Quando Dio viene a noi, viene sempre per chiamarci a sé e farci partecipi della sua divinità. La vita di ognuno di noi è un atto d'amore di Dio, è una chiamata cioè una vocazione. Infatti con la nascita Dio ci chiama alla vita: è questa la vocazione cristiana; e ci incorpora nella Chiesa chiamandoci ad un servizio sociale: è questa la vocazione ecclesiale.

Non è vero che la vocazione riguardi solo qualche privilegiato o sia riservata ad alcuni livelli di perfezione. La vocazione riguarda tutti.

Non è vero che dobbiamo temere di parlare di vocazione, quasi si tratti d'un tranello più o meno camuffato. Se essa è basata sulla stessa vita umana e cristiana, da sola riassume questi doveri e privilegi che riguardano tutti.

Non è vero che la vocazione consista in un "sì" detto una volta e poi basta perchè tutto è fatto, come un dono, un libro che quando è stato dato, tutto è stato fatto. La vocazione, proprio perché è legata ad un movimento vitale e ad un Artista divino sempre in azione, per questi due motivi, gode di perennità di sviluppo, di crescita e quindi di nuovi "sì". Questo, si ricordi bene, a tutti i livelli: umano, cristiano, matrimoniale e religioso.

Non è vero che i cicli di vocazione siano come dei mondi staccati, sono invece nella stessa comunicabilità di sviluppo, perchè raccolti nella stessa dinamica e nella stessa unità di vita.

Neppure è da pensare che percorso un gradino o livello (per es. la vocazione umana) ci si ummetta in quella cristiana lasciando dietro come ormai superata la stessa vocazione umana.

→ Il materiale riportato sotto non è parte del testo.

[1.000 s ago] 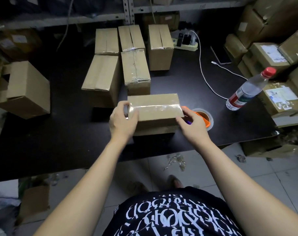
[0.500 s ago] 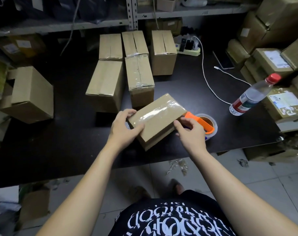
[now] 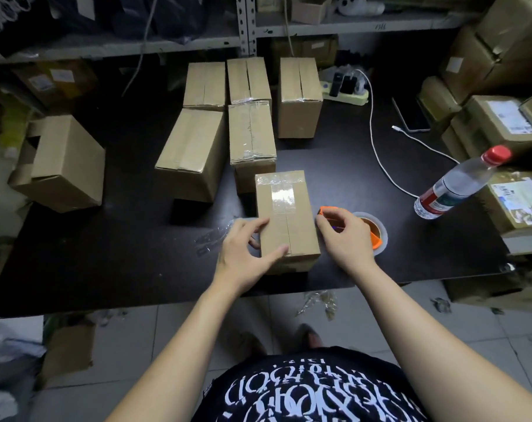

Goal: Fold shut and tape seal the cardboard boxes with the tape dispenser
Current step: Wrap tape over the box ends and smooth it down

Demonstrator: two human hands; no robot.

No. Sono invece tre reparti che crescono insieme. In altri termini: non si è mai finito di completare la propria vocazione umana nè la propria vocazione cristiana nè quella ecclesiale.

Non è vero che una vocazione debba svilupparsi con un senso di competitività con l'altra e tragga la sua consistenza per un senso di disgusto per l'altra via (per meglio intendersi, che uno mostri i segni veri della vocazione religiosa perchè ha disgusto per la vocazione matrimoniale). Non si afferma ne si costruisce un valore solo col metterlo in opposizione o in contrasto con un altro.

Non è giusto esitare, trepidare a fare una scelta conclusiva perchè si teme sempre di non possedere tutti i requisiti e si ha sempre paura di doversi sbagliare. Infatti Dio, che ha portato a quel punto e a quella scelta, farà Lui il resto! Egli è sempre colui che inizia un'opera e la porta a termine.

Non è affatto giusto, quindi, pensare che la vocazione al servizio di Cristo e della Chiesa, cioè che il dovere di vivere Cristo-oggi sia un dovere ed un privilegio che riguarda solo i preti e le suore, e che per gli altri ci sia solo la vocazione al mondo, come se per questi altri il Cristo fosse solo un personaggio mitico, da venerare e da pregare.

Il mondo intero, nel disegno di Dio, ha ricevuto la vocazione specifica e categorica alla santità, cioè a seguire Cristo, anche se con modalità e livelli diversi.

... La convinzione di questa realtà ci porta logicamente alla coerenza, radicata nello spirito, che la propria vita è vocazione che dal buio della notte umana ci immerge nella luce meridiana della Grazia, che è Dio in noi.